How has your research impacted patients?
Dystonias are rare and heterogeneous disorders, where the diagnosis is often delayed for years. By better characterizing the clinical features and evolution, the DC promotes education and awareness of this group of disorders. Our centers are active in promoting awareness among colleagues, other medical providers, and in the community.
In addition to the problem of delayed diagnosis, existing treatments have significant limitations. Any novel approach to developing new and better therapies requires rigorous clinical trials. DC studies have focused on calling attention to the limitations of current treatments and advancing clinical trial readiness. DC investigators have participated in clinical trials of novel treatments, some of which are ongoing.
Although our primary mission is research, we also want to assist patients and their families in connecting with the best medical providers. The academic centers in the DC all have a special interest in dystonia research, as well as expertise in the diagnosis and treatment of all forms of dystonia. We, therefore, expect many patients to come to these centers for both research opportunities and expert clinical care. The DC welcomes patients to come for either or both, and we regularly help to organize and participate in regional and international meetings that include patients.
What new research directions or goals are you pursuing?
Broad collaborations of the DC have contributed to the understanding of the clinical features of dystonias and their progression; the development of better diagnostic guidelines and evaluation tools for most common types of dystonias, promising a rapid and expert diagnosis for patients; and effective treatments that control the debilitating effects of the disorder. The DC’s future direction is a better understanding of the etiology and pathogenesis of dystonias, so therapies can be developed to prevent disease progression and even cure dystonias.
How has being part of the RDCRN impacted the DC’s work?
The funding provided by the RDCRN enabled the DC to bring many investigators across the world together in a more cooperative effort. Collaboration is more effective than isolated and independent—or even competitive—efforts for bringing change to the dystonia community. The DC network has also benefited from being part of the larger RDCRN because investigators and patient advocacy groups share ideas and best practices.
How do you envision that the diseases you study can ultimately be cured?
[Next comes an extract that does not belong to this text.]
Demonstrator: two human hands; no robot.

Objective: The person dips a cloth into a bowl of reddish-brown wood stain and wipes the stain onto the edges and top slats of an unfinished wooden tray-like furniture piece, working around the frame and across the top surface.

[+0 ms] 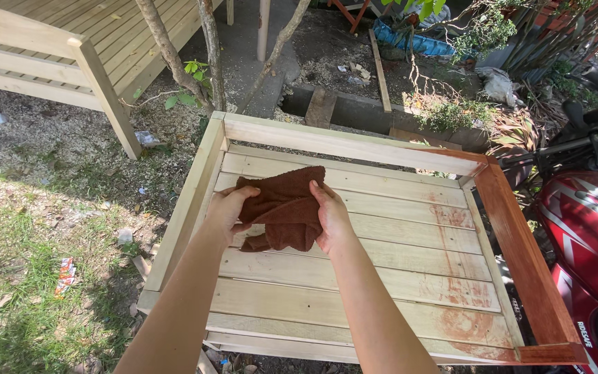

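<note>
A brown cloth is bunched between both my hands above a slatted wooden frame. My left hand grips the cloth's left side and my right hand grips its right side. The frame is pale bare wood, with slats running across it. Its right rail is stained reddish brown, and reddish smears mark the slats near that rail.
A red motorbike stands close against the frame's right side. A second pale wooden slatted piece stands at the upper left. Thin tree trunks rise behind the frame. Grass and litter lie at the left, plants and debris at the back.
</note>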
The main steps toward finding better therapies and a cure include understanding the many clinical characteristics, how they evolve over the years, and what causes them. We also need better evaluation tools so that we can ultimately test possible disease-modifying therapies and a cure. The DC projects cover all these needs.
The Dystonia Coalition (DC) is part of the Rare Diseases Clinical Research Network (RDCRN), which is funded by the National Institutes of Health (NIH) and led by the National Center for Advancing Translational Sciences (NCATS) through its Office of Rare Diseases Research (ORDR). DC is funded under grant number U54NS116025 as a collaboration between NCATS and the National Institute of Neurological Disorders and Stroke (NINDS).